**Aim of the exercise**
Look through the data below for the string "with", and copy every line where it turns up.

**Information provided**
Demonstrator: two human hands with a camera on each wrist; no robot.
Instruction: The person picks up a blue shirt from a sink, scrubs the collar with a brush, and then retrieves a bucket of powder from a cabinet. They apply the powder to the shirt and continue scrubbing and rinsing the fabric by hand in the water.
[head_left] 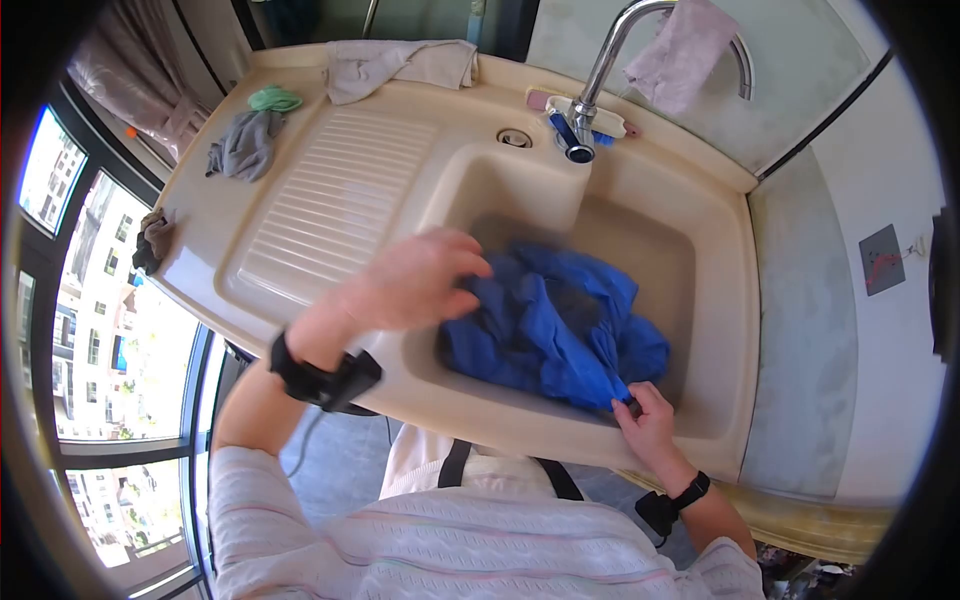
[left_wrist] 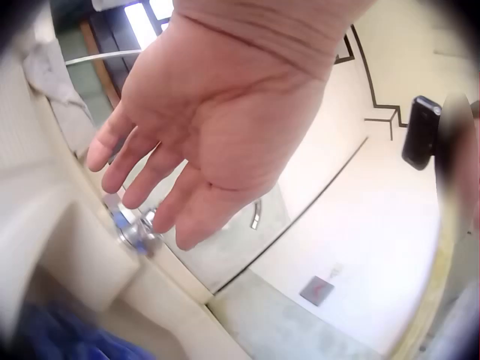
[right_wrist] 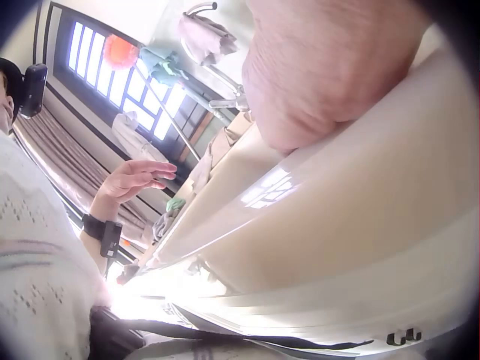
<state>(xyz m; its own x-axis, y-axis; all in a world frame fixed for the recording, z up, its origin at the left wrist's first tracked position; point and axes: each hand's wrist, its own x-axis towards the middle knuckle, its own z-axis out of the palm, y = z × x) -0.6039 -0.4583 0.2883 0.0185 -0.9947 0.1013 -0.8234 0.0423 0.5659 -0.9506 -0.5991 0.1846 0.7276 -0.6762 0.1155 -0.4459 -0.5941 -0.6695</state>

**Exercise response**
Demonstrator: two human hands with a camera on each wrist; no robot.
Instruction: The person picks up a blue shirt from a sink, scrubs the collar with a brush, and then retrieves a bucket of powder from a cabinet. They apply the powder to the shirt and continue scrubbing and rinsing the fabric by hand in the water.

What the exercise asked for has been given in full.